Il discorso di Eric Cantona a Monaco ha fugacemente sporto da una finestra immaginaria un Amleto di riserva. Non a caso, l’ex calciatore francese ha tirato fuori un frammento del Re Lear che ha messo il mondo in imbarazzo più di quanto abbiano fatto le sue parole con gli sguardi spaesati di una platea di plastica, messa lì a imbalsamare un pubblico anti coro, senza capacità di giudizio e senza quello spirito di reazione che solo un personaggio singolare e imprevedibile come Cantona può ancora interpretare in un mondo, quello del calcio, sempre più conservatore e reazionario.

Per gli dei noi siamo come le mosche per i ragazzi di strada. Ci uccidono per gioco.”

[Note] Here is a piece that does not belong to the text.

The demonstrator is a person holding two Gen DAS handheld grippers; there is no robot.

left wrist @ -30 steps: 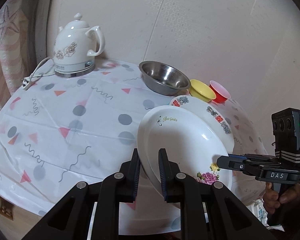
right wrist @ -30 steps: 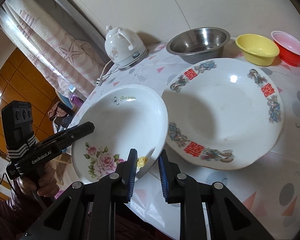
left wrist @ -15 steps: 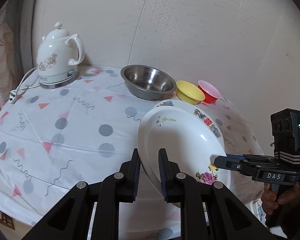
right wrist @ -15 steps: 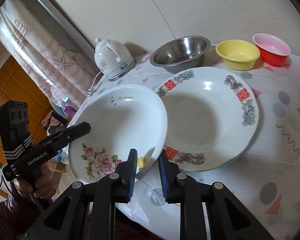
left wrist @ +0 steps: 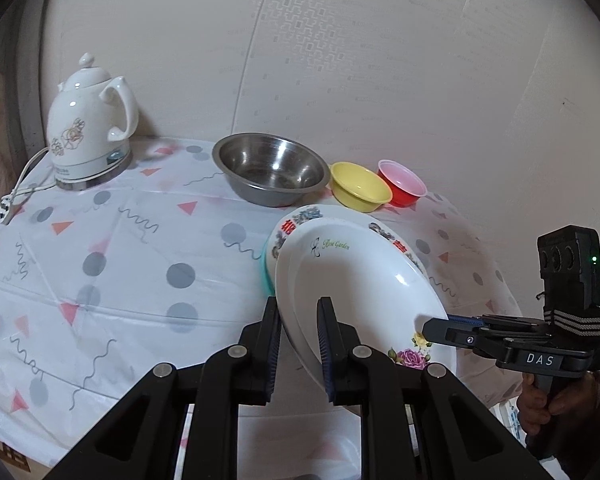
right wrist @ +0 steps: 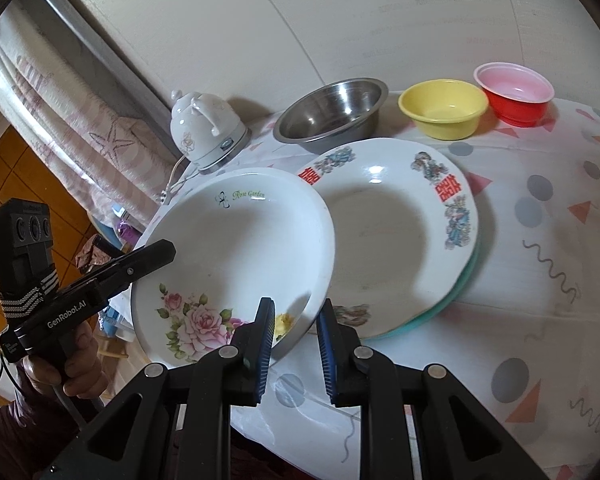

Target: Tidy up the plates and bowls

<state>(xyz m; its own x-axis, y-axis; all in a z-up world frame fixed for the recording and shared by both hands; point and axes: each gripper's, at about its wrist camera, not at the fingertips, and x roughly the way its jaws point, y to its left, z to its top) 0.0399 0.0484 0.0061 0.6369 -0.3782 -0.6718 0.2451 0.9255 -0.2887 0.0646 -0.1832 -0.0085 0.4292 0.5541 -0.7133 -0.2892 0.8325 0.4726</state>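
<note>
Both grippers hold one white rose plate (left wrist: 352, 280) (right wrist: 236, 248) above the table's front edge. My left gripper (left wrist: 298, 320) is shut on its left rim. My right gripper (right wrist: 294, 320) is shut on its near rim by the yellow flower; it also shows in the left wrist view (left wrist: 432, 328). The left gripper shows in the right wrist view (right wrist: 160, 252). A patterned plate with red characters (right wrist: 400, 224) (left wrist: 388, 236) lies on a teal plate (right wrist: 452, 300), partly under the held plate. Behind stand a steel bowl (left wrist: 270, 168) (right wrist: 332, 110), a yellow bowl (left wrist: 360, 186) (right wrist: 444, 108) and a red bowl (left wrist: 402, 182) (right wrist: 516, 92).
A white ceramic kettle (left wrist: 88, 124) (right wrist: 208, 128) with a cord stands at the back left on the patterned tablecloth (left wrist: 112, 260). A wall runs close behind the bowls. A curtain (right wrist: 68, 100) hangs left of the table.
The rose plate has moved with both grippers toward the patterned plate and now overlaps more of it. Both grips are unchanged.
</note>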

Troppo sbrigativo sarebbe liquidare le parole dell’ex United condannandole alla gogna sarcastica e dissacrante di quel web che troppo spesso crede di aggirare il peso della riflessione e dell’intelligenza prendendosi gioco di tutto e di tutti. L’illusione dell’ironia a tutti i costi, che, in fondo, talvolta nasconde l’incapacità di affrontarli, certi argomenti. E lungi da qui arrogarsi la presunzione di volerlo fare e di riuscirci.

Eric Cantona si è presentato su quel palco in incognito. Già, perché non è arrivato vestito in smoking a rispettare il protocollo delle frasi fatte, né ad ossequiare qualcuno dei presenti. È arrivato davanti al pubblico e alle telecamere come un personaggio dei film di quel Ken Loach che bene aveva a suo tempo compreso il temperamento intellettuale di un personaggio particolare, che una volta aveva costretto un ministro a smarrire l’etichetta definendo una sua provocazione di uno che dovrebbe pensare ad altro (allora, però, Cantona si era scagliato contro il potere delle banche anticipando la folla attuale di contestatori d’occasione). Del resto, Eric Cantona è stato un calciatore pari e coincidente con l’uomo. Faccenda rara, che sconvolge pure le teorie estetiche. La sua imprevedibilità in campo e il suo gioco fantasioso e risolutivo, netto e inimitabile, frammentario e illuminante, oggi come allora sono restituiti con la sua dialettica, mai smarrita, incline a frasi inattese, apparentemente inopportune e fuori contesto.

E Cantona la sua giocata l’ha sfoderata muovendo le sue parole tra Sartre e Aspettando Godot, derubricando il premio ricevuto a una semplice formalità televisiva, facendo sì che la sua presenza, quella dell’artista, non fosse istituzionalizzata e, al tempo stesso, ricordando allo schermo e alla platea le brutture di un mondo in cui il calcio spesso si propone come metodo etico per contrastarne alcune, ma che, in fondo, fa sì che quest’etica soccomba semplicemente a un’esibizione estetica.

Ci voleva Cantona, il sindacalista, la celebrità in dialogo con Maradona sui guai del pallone e sul significato del calciatore, il contestatore, l’autore che una volta ha giocato a fare il Braque verbalizzando le sue idee in un libro tra il disegno e la letteratura – non come i soliti libri autobiografici dei calciatori – e che non ha mai perso occasione per consegnare al calcio l’identità autentica e guascona delle cose. Il fingitore e lo stratega, l’impulsivo e l’errante, il colpevole e l’egocentrico. L’uomo. Come gioia e come condanna. Per questo, forse, Cantona ha concluso il suo discorso breve e intensissimo, dotato di una logica rigorosa, al contrario di quanto si possa pensare, con un potente “Io amo il calcio”

Prima, però, quell’uomo ha sfruttato la sua popolarità per soffermarsi sull’imbarazzo e l’impotenza davanti a quello che la sensibilità si porta dentro come una quota di disonore. Un peso sostenibile, ma che non se ne va e spunta fuori ogni volta che il privilegio scarta la tara del successo. Una platea inebetita non ha potuto far nulla. Come quando il portiere si vede arrivare solo davanti alla porta l’attaccante. Goal. Eric Cantona ci è arrivato con addosso il Re Lear. E, a proposito di Shakespeare, proprio la tragedia citata dal calciatore durante il suo discorso chiude i cinque atti per bocca di Albany così dicendo:

“Tocca a noi sopportare, il peso di questo tempo funesto: e dire quello che sentiamo non quello che dovremmo.”